Round 4: 400BC - 450AD
Well, to reward your patience (

) here's a long update that will satisfy you guys for the next few days.
We began our war preparations. But against who? Saladin, with his annoying nearby cities was the top candidate. But we'll see. I decided to research Alphabet next in the hopes of trading for Maths and IW.
So how did we go about amassing an army as quickly as possible? With the help of the whip. Before whipping, I would grow the city to just one turn before growing into an unhappy size, timing it such that the axe it was building normally would be complete on this turn. Then I would start on a new axe and switch the tiles worked to higher food tiles that didn't give many hammers and would allow the city to grow generously into unhappiness on the next turn. This is so that the city would put in less than 5 hammers to the axe and would have more food after whipping to facilitate earlier population recovery later on. On the next turn, the city could then whip the axe for 2 pop, put the overflow into another axe subsequently and would not need to grow back by 1 pop to hit the post-whip happiness cap.
An simplistic illustration of this:
Get what I mean?
The timing was usually good enough such that a city could finish one or two axes by building normally, with the help of the whip overflow, just before it was ready to be whipped again (i.e. the whip unhappiness had worn off and the city had grown back to the pre-whip happiness cap).
Anyway, scouting was needed to assess Saladin's defensive capabilities and determine whether a campaign against him would be too costly to undertake. So we sent New York's long-time garrison to take a look:
Two archers. Just as I predicted. We would need a minimum of 6 axes for this city, with the possibility of losing up to 4.
Meanwhile, Boston had completed its barracks by working the copper mine. I know chariots are seen as useless in helping us take cities, but I guess a few of them wouldn't harm. Boston was just the right place to build them, due to its low hammer yield when it was focused on growth:
We could apply the whip based on the principle outlined above to build an axe or two here. If the city could grow in time.
Anyway, our scouting warrior sighted Mecca's defenses:
Quite tough. 3 Protective archers, one with CG2, and 60% cultural defense. We would need more than 9 axes, with the possibility of losing 6-8. Maybe the experience a few of our axes might get from taking Damascus (= CR2) would help. So the estimate stood at a minimum of 14 axes in total to safely take these cities from Saladin, about 11 of which might be lost in the process.

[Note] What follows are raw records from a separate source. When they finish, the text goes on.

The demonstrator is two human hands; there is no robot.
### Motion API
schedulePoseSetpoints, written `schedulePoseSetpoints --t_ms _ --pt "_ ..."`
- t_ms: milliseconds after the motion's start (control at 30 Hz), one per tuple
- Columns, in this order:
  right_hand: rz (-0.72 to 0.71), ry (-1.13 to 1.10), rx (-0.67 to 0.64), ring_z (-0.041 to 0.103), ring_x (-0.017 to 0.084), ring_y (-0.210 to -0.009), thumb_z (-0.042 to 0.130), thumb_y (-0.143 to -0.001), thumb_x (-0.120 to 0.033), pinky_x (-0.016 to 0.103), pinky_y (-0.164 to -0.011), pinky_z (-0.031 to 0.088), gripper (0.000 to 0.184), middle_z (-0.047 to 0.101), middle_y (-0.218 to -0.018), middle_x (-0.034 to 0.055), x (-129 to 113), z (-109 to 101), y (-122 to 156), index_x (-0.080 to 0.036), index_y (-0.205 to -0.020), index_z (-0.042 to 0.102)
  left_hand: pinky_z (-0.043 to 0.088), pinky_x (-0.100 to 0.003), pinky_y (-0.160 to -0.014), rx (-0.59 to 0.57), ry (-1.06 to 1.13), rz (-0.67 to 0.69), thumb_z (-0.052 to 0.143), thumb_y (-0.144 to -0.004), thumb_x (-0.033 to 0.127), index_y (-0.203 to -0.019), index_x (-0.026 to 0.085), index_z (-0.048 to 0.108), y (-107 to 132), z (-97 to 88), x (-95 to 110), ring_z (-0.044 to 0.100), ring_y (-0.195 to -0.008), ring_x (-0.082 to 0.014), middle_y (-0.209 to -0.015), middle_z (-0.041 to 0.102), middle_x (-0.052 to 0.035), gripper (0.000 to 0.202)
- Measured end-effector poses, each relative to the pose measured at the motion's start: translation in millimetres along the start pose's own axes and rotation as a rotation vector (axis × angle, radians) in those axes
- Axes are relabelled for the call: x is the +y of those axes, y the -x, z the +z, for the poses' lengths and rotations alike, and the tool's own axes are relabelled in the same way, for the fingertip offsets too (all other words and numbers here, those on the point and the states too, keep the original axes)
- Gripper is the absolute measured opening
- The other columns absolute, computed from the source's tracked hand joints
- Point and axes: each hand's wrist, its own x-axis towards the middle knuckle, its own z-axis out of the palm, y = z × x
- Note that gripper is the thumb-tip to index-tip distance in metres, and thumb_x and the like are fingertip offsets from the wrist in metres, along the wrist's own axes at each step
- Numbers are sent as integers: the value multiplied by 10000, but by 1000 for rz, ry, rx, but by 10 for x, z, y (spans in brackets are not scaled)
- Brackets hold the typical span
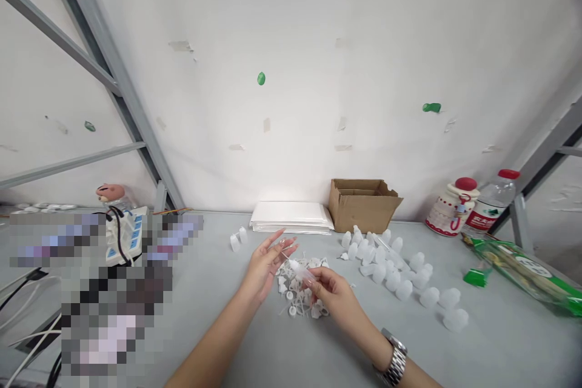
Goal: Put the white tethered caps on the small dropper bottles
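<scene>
My right hand (335,291) is closed in a pinch on a small clear plastic bottle (301,270), held tilted over a heap of small white caps (300,297) on the grey table (254,339). My left hand (269,257) is just left of the bottle, fingers spread and stretched, its fingertips close to the bottle's tip; I cannot tell whether they touch it. A metal watch sits on my right wrist.
Several translucent small bottles (400,273) lie right of the caps, two more (239,239) stand at the left. A stack of white sheets (291,217), an open cardboard box (361,203), a red-capped jar (450,207), a water bottle (491,200), a green snack bag (527,270) and a power strip (125,230) stand around.
</scene>
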Motion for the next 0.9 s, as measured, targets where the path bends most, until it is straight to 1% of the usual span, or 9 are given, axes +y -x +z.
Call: schedulePoseSetpoints --t_ms 133,267,433,633,767,900 --pt "-15 -9 30 537 123 -519 584 -706 -540 256 -539 439 380 632 -709 21 25 -15 -20 -174 -802 614 402 -353 -929 -45 52 -26 582 -780 335 -1031 160 591 -6 -11 15 595 -1011 -235 -1118 622 -117 306" --pt "-11 -18 43 536 121 -509 583 -691 -564 255 -527 441 403 628 -711 23 34 -24 -31 -174 -786 613 385 -360 -960 -85 55 -10 579 -786 340 -1003 162 597 -12 -12 4 572 -1051 -237 -1118 623 -113 281" --pt "-12 -17 40 537 119 -500 578 -689 -571 255 -525 439 409 633 -707 24 32 -28 -29 -176 -788 618 366 -370 -989 -75 60 4 646 -734 334 -915 137 623 -25 -19 -24 596 -1012 -233 -1043 661 -115 268" --pt "-15 -4 34 538 121 -504 576 -709 -544 256 -533 435 388 639 -705 24 23 -24 -21 -175 -817 621 356 -330 -999 -40 62 24 727 -645 263 -745 132 653 3 17 -17 614 -977 -213 -955 696 -102 181" --pt "-20 -18 29 537 121 -522 564 -730 -528 255 -537 434 368 627 -706 21 -22 -23 1 -174 -816 619 378 -344 -968 -55 2 5 736 -626 286 -727 125 665 29 43 -5 626 -946 -224 -899 708 -105 204" --pt "-27 -22 38 533 124 -535 556 -737 -531 252 -532 434 369 613 -707 20 -50 -31 14 -174 -809 618 373 -347 -957 -87 -62 4 733 -626 321 -713 123 671 46 60 1 606 -984 -240 -894 709 -112 224"
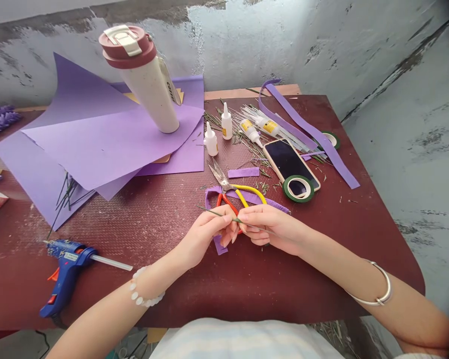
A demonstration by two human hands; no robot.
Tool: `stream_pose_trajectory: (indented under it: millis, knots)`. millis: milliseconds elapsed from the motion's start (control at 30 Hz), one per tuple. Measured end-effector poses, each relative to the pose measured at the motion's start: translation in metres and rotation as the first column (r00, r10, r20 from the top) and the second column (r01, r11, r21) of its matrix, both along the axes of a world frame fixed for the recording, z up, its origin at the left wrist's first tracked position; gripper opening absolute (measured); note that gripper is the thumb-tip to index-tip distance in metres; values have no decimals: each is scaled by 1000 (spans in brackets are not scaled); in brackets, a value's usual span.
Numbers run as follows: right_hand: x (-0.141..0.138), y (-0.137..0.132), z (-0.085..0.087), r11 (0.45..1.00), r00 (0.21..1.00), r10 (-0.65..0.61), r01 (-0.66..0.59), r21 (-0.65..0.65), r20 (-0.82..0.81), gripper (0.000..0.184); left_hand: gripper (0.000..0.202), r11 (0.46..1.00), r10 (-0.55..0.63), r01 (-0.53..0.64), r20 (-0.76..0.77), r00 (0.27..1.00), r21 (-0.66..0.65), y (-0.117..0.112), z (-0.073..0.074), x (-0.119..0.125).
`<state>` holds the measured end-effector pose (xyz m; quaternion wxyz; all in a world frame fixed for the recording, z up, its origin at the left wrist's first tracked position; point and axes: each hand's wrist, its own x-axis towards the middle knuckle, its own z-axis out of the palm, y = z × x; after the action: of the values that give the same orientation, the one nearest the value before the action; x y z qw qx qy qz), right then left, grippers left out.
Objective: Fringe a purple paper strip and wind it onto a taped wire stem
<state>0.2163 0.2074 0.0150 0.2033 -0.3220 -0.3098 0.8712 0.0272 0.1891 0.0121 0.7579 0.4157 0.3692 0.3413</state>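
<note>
pinching a thin green stem (210,211), left hand (205,231) and right hand (275,227) sit near scissors (225,185).

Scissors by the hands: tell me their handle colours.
One red handle and one yellow handle, seen best in the head view.

The left grip (208,227) and right grip (269,224) pinch a thin green stem (211,211) over the worktop (344,224). From them, scissors (225,184) lie at twelve o'clock, a phone (290,158) bearing a tape roll (298,198) at two, a lidded tumbler (149,92) at eleven, purple sheets (101,144) at ten, and a blue glue gun (69,264) between eight and nine.
</note>
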Motion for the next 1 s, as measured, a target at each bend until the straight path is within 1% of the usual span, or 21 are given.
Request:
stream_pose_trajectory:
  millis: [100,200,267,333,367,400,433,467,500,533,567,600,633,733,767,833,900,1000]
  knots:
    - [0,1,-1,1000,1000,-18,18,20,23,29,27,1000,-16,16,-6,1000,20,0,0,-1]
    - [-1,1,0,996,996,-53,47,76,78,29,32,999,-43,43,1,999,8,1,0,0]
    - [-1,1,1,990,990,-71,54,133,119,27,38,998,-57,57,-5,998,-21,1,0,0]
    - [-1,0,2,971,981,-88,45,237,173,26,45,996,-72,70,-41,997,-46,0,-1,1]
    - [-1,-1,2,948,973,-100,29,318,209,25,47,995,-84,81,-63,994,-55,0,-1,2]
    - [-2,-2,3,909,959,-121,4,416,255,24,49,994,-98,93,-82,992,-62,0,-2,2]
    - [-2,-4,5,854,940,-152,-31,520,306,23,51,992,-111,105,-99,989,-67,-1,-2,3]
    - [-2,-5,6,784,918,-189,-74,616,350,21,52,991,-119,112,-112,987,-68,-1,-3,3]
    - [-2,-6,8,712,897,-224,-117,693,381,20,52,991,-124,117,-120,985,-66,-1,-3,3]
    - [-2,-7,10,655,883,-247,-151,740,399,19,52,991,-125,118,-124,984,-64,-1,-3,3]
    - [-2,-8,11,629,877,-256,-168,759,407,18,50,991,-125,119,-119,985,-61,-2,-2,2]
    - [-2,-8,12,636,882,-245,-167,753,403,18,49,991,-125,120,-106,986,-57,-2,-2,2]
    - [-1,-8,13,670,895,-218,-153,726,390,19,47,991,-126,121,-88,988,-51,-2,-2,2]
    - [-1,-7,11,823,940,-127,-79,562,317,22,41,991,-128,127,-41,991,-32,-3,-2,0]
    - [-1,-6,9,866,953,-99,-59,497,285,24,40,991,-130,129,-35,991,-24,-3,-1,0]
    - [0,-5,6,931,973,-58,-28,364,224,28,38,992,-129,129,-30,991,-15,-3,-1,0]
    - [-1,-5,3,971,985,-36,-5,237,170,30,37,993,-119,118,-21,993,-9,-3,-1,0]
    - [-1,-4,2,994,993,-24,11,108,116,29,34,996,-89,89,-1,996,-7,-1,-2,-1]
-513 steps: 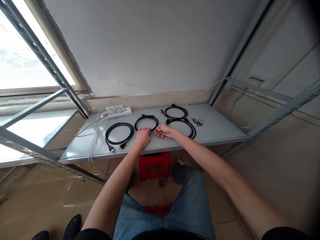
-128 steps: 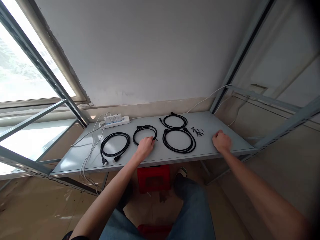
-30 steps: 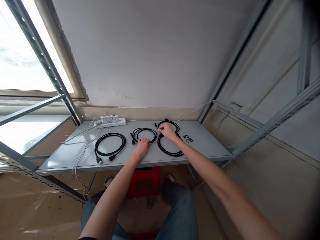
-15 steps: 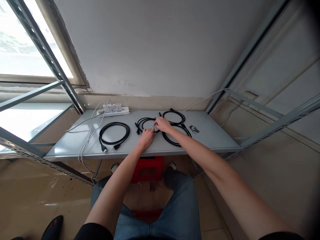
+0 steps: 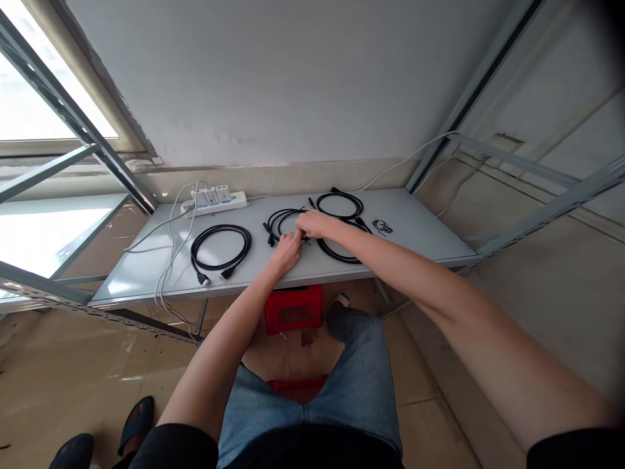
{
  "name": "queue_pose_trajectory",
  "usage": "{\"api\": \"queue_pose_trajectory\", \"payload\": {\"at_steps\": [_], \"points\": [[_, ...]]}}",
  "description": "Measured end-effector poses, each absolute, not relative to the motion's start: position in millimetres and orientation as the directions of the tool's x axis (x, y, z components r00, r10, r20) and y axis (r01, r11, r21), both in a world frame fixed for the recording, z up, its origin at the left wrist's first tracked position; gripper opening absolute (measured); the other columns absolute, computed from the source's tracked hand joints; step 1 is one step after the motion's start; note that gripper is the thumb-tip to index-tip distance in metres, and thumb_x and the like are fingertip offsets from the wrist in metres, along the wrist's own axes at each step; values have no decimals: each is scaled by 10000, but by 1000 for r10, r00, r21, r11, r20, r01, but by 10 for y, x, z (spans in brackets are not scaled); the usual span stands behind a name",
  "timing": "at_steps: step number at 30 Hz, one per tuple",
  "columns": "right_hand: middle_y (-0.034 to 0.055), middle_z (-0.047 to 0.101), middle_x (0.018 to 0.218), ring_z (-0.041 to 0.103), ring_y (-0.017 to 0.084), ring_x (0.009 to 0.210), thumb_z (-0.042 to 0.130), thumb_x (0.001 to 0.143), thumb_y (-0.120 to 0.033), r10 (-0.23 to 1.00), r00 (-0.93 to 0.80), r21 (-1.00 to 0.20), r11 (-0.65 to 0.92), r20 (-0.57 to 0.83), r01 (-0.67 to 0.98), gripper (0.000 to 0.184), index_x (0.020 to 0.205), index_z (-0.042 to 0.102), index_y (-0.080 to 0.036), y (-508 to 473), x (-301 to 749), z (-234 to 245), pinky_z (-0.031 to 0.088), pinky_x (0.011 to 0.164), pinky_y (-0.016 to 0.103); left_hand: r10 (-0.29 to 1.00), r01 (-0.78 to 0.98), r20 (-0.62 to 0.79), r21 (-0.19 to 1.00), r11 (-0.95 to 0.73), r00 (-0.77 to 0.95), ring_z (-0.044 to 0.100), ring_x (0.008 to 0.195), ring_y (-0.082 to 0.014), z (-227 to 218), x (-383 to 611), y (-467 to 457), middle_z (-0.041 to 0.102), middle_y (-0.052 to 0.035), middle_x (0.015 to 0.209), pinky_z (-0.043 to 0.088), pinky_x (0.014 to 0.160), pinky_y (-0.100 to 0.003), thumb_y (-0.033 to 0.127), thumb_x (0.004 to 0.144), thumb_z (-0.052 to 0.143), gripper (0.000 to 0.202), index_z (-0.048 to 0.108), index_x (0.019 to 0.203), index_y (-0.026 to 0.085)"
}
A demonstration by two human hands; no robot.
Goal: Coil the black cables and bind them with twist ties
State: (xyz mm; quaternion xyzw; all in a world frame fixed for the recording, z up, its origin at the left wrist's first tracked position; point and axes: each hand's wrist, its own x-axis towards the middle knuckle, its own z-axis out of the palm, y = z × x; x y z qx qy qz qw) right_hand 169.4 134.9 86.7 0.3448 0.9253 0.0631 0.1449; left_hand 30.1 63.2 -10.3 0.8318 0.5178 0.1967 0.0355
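Observation:
Several coiled black cables lie on a grey metal shelf [image 5: 420, 234]. My left hand [image 5: 288, 249] rests with curled fingers on the near side of the middle coiled cable [image 5: 279, 221]. My right hand [image 5: 312, 225] pinches that same coil at its right side, fingers closed on it. A larger coil [image 5: 336, 251] lies just right of my hands, partly hidden by my right forearm. A smaller coil [image 5: 340, 206] sits behind it. Another coil [image 5: 221, 246] with plugs at its ends lies to the left.
A white power strip [image 5: 213, 198] with white leads trailing off the shelf's left front sits at the back left. A small bundle of black ties [image 5: 381, 227] lies right of the coils. A red stool [image 5: 294, 309] stands under the shelf. Slanted metal struts frame both sides.
My right hand has come from the back right coil to the middle coil, beside my left hand. The view has dropped and shifted a little.

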Motion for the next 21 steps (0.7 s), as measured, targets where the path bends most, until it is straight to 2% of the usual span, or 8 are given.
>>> {"api": "queue_pose_trajectory", "payload": {"at_steps": [4,9,12,16,21], "points": [[128,766,974,728,232,892,645,813,-35,667,-673,192,741,-320,643,281,1020,798,-148,1421,1657,958,434,715,264,889,853,292,290,-433,352,628,1033,-293,-92,297,619,681,-132,1046,437,903,-405,131,1029,332,205,484,1159,177],[134,748,971,707,230,879,631,827,-5,637,-706,218,770,-308,600,285,1050,771,-115,1310,1738,916,418,706,272,889,863,290,266,-430,354,619,1054,-297,-76,297,606,686,-145,1115,443,922,-421,112,1011,346,244,500,1188,177],[129,747,1011,684,213,853,599,836,9,644,-711,121,759,-283,640,326,1096,755,-113,1233,1883,870,413,701,275,894,873,279,248,-420,351,612,1060,-300,-56,302,593,683,-145,1092,440,942,-429,120,1015,332,257,524,1178,175],[98,744,1107,669,185,826,575,844,-7,693,-652,-35,676,-309,736,420,1194,734,-176,1231,2006,898,412,674,256,905,886,260,239,-397,335,605,1059,-304,-44,306,582,666,-135,1021,439,951,-429,120,1006,341,248,542,1139,180],[122,727,1168,674,193,791,581,841,-24,715,-540,1,603,-444,798,459,1235,731,-206,1248,1873,1027,438,679,266,905,896,267,213,-389,330,606,1060,-310,-61,308,577,660,-136,1017,431,938,-424,84,975,374,235,536,1116,181]]}}
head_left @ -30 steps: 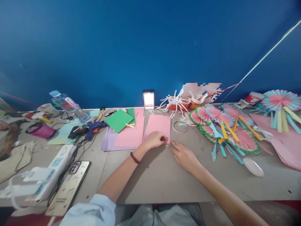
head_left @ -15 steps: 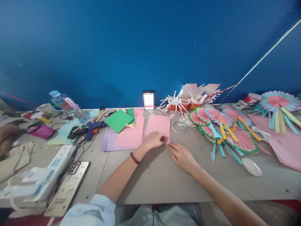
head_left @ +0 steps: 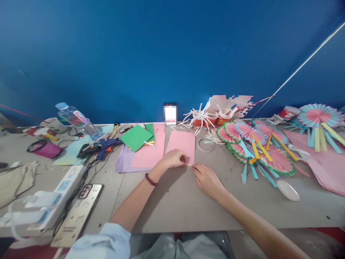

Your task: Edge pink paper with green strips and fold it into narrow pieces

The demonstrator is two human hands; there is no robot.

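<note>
Left hand (head_left: 172,159) sits at center of frame on the near edge of the pink sheet (head_left: 181,145), fingers curled & pressed down on the paper's lower right corner. Right hand (head_left: 206,178) lies just beside it, center-right, fingers held together w/ tips touching that same corner area; a thin pale strip (head_left: 190,165) shows between the two hands, too small to tell more. Sheet lies flat on the desk (head_left: 178,205), next to a bigger pink sheet (head_left: 151,153) to its left. Judgement: for a clean crease, keep left hand anchoring, line edges up first, then press w/ right fingertips along the fold, slow & even.
</note>
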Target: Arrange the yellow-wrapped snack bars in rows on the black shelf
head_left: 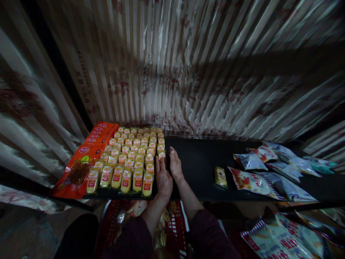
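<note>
Small yellow wrapped cakes [125, 181] with red and white labels stand in several close rows on the left half of a black shelf [196, 158]. My left hand [164, 181] is at the right edge of these rows, fingers stretched forward. Its fingertips reach the front of the rightmost column; whether they press on a cake is hard to make out. My right hand [176, 164] is held flat on edge just to the right, palm facing the cakes, fingers stretched out. A narrow gap lies between the two hands, and neither grasps anything.
Overlapping orange snack packets [81, 162] lie left of the cakes. One wrapped cake [221, 177] lies alone on the right, near several snack bags [253, 181]. Below the shelf are a red box [107, 219] of wrapped items and more bags [285, 233]. A striped curtain [172, 72] hangs behind.
</note>
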`<state>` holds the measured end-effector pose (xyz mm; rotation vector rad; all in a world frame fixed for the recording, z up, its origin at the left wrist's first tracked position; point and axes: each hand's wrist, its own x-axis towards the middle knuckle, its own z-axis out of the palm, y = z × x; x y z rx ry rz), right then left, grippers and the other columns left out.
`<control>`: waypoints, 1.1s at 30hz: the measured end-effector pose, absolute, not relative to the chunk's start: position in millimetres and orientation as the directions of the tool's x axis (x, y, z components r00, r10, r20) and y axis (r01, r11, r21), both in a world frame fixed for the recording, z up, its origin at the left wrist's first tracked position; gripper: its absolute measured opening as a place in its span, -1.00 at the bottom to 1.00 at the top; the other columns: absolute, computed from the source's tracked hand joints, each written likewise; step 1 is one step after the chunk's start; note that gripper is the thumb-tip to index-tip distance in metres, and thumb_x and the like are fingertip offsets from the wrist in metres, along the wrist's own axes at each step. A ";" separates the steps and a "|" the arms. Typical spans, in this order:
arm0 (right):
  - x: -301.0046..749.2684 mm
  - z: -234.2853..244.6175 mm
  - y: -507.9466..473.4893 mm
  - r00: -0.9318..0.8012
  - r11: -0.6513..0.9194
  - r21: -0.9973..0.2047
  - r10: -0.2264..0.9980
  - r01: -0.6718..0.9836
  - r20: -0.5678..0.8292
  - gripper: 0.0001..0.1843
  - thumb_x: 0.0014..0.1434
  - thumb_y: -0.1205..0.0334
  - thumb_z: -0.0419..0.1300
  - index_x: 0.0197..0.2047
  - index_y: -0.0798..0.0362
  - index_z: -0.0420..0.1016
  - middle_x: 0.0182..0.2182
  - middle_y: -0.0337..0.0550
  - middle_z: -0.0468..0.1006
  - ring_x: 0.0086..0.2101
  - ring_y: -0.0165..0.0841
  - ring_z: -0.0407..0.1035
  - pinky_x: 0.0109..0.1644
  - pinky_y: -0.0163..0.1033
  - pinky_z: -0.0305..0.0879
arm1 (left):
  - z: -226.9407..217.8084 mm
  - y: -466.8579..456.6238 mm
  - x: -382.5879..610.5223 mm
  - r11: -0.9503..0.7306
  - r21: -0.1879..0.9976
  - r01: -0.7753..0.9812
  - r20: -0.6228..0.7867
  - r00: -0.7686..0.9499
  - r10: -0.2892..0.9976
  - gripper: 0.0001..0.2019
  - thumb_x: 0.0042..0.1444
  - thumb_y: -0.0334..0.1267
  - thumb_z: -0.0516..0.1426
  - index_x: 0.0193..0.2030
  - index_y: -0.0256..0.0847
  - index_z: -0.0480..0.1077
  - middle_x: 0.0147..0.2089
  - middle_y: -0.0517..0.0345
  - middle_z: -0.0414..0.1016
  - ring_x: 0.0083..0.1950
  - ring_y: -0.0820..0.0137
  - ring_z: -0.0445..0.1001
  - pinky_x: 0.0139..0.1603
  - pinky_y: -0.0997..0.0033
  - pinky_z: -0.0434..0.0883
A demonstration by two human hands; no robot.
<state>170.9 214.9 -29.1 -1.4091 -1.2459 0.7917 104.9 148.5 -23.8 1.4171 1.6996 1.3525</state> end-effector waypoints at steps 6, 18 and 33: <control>162.8 -32.3 252.6 0.221 0.059 -0.992 0.972 0.115 0.084 -0.30 0.22 -0.25 -0.13 0.25 0.00 0.26 0.26 -0.16 0.24 0.28 -0.30 0.04 0.38 -0.08 -0.13 | -22.7 148.0 105.3 -0.056 0.903 0.425 0.199 -0.300 0.933 -0.40 0.09 -0.55 -0.14 0.31 -0.31 0.14 0.43 -0.08 -0.08 0.41 0.32 0.00 0.39 0.30 0.07; 147.7 -37.6 267.3 0.150 0.104 -0.993 0.982 0.057 0.111 -0.32 0.23 -0.28 -0.19 0.19 -0.06 0.34 0.10 -0.20 0.47 0.10 -0.29 0.33 0.21 -0.14 0.22 | -29.0 154.2 104.6 -0.070 0.909 0.412 0.202 -0.288 0.936 -0.46 0.17 -0.45 -0.13 0.31 -0.26 0.14 0.44 0.01 -0.08 0.44 0.37 -0.12 0.42 0.32 -0.04; 155.4 -44.5 288.8 0.248 0.047 -0.998 0.967 0.042 0.056 -0.23 0.21 -0.31 -0.19 0.24 0.06 0.27 0.25 -0.09 0.26 0.24 -0.27 0.14 0.30 -0.12 0.08 | -31.4 153.3 106.3 -0.096 0.880 0.465 0.259 -0.302 0.917 -0.39 0.08 -0.56 -0.14 0.32 -0.29 0.13 0.44 -0.02 -0.10 0.45 0.33 -0.21 0.44 0.19 -0.09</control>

Now the question was, should we spend so many hammers to take two core cities from Saladin or do we take a few marginal cities from Brennus in our first war?
Well, in any case, whipping was the order of the day back home:
Whip now, worry later.
Our scouting warrior checked Medina out next, to see what Saladin might have to reinforce the two cities with:
Not much. Notice that Medina was the Christian holy city and that Saladin had converted to Chrisitanity. So the man did found a religion after all. Must be what the prophet we saw at Mecca was for. This meant that he would soon be the common enemy of Brennus and us. And it also meant that Saladin made for a better target by far.
In any case, since Alphabet had just been discovered, I decided it was time to trade before it was too late:
Sally was quite ahead in techs, I'm betting thanks to his gem mines. We only had Alphabet to trade to him. But our poor friend Brennus wasn't doing so well. I went to see if I could trade him Agriculture and Pottery for something:
He wouldn't give me Monotheism for them, so I settled for this trade.
I was considering not trading to Saladin, but Brennus didn't have IW (Saladin had it, but didn't want to trade it away). We would want Maths to be able to research Construction. Catapults are better than iron anyway. We could trade Alphabet to Brennus for Maths, but then we would have nothing to bribe him with when we invade Saladin. Relations between the two of them were beginning to sour, so I reasoned that even if we traded Alphabet to Saladin for Maths, he wouldn't trade it to Brennus. Hence, I made the gamble:
Indeed, on the next turn, Saladin severed diplomatic relations:
I bet he did so with Brennus too. That was lucky. If we had waited another turn, we wouldn't have been able to trade with Saladin at all.
Anyway, after a bit of thinking, I had decided to research Literature next. If we capture Damascus, we would get marble, which would allow us to build the Great Library quickly. If we could capture Mecca with just axes, catapults could wait for the next war. The GL was just too tempting...
So, I guess Saladin would be the target, not Brennus. The latter had problems keeping the city nearest to us anyway:
I laughed evilly when I saw that.
Anyway, I also noticed that the barbs built a city on the site that we had decided was a good place to settle:
Perfect. We could take it from them later. Even if Brennus got there first, at least he wouldn't build a city somewhere less optimal like one tile away from the coast. We could take the city from him later on.
Our next GP was born in Washington:
I guess the free priest from the ToA got his say. I'm thinking of saving Narak (what religion did he belong to?) for a shrine in Medina when we've captured the city. Who knows how many more prophets we will get and when.
And then it was time:
We had more than enough axes to capture at least Damascus (Boston only managed to build one chariot). Time to die, Saladin.